(WHAT YOU ARE ASKED TO DO)
Produce an exact transcription of the listing below, omitting the pictures.
%%
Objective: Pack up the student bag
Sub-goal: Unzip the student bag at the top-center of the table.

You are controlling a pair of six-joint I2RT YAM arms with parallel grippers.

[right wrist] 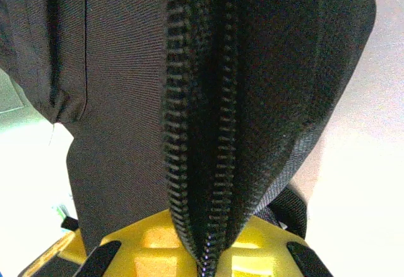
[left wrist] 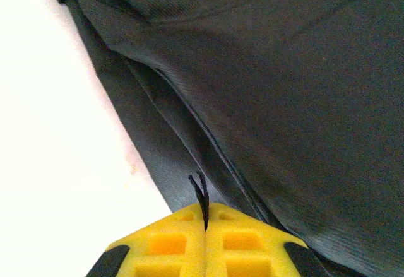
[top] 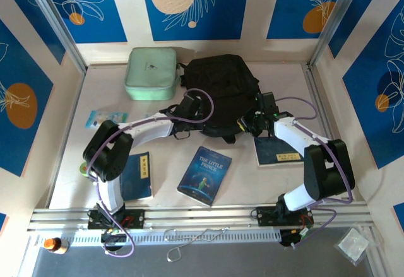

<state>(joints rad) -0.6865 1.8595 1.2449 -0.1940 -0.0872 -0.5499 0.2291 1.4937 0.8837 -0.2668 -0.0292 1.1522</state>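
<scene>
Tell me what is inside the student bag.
Only the outside shows: black fabric of the student bag and a zip whose teeth meet, pinched in the right claw. Whatever is inside is covered.

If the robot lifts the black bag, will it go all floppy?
Probably floppy: the bag is soft fabric, lying creased and slumped. It would likely sag around the zip where the right fingers pinch it. Its rough weave probably won't slip.

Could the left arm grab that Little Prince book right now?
Probably not yet: the left gripper is shut on a thin black cord of the backpack. The Little Prince book lies uncovered on the table near that arm's base, so after letting go the way looks free.
</scene>
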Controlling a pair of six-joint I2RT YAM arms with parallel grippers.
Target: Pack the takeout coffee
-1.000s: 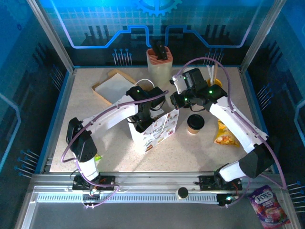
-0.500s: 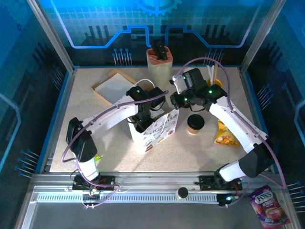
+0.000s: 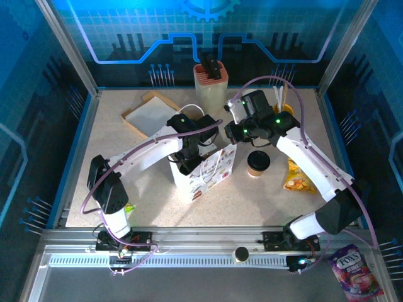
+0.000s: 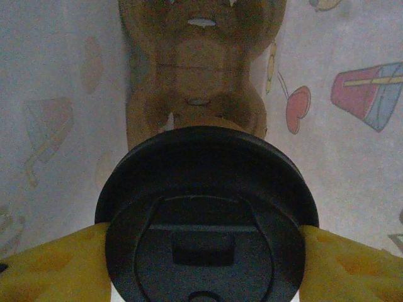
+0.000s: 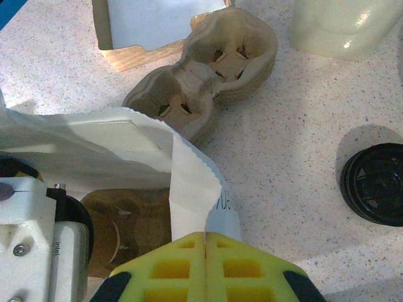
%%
(RESPONSE TO THIS TASK)
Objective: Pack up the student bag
Sub-goal: Unzip the student bag at the top-center of the table.

You are controlling a pair of six-joint I2RT YAM arms with parallel grippers.

[right wrist] 
[left wrist] 
[top] 

<state>(joints rad) -0.6865 1.8595 1.2449 -0.1940 -0.0872 -0.5499 0.2291 1.4937 0.8837 -0.2668 -0.0292 1.1522</state>
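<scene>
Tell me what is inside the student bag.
Only the outside shows: black fabric of the student bag and a zip whose teeth meet, pinched in the right claw. Whatever is inside is covered.

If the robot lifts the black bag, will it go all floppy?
Probably floppy: the bag is soft fabric, lying creased and slumped. It would likely sag around the zip where the right fingers pinch it. Its rough weave probably won't slip.

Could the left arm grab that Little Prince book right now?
Probably not yet: the left gripper is shut on a thin black cord of the backpack. The Little Prince book lies uncovered on the table near that arm's base, so after letting go the way looks free.
</scene>
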Controlling a pair of six-joint I2RT YAM arms with parallel grippers.
Target: Pack the takeout coffee
-1.000s: 
-0.500s: 
+0.000s: 
+0.000s: 
+0.000s: 

The exercise has nothing more to it.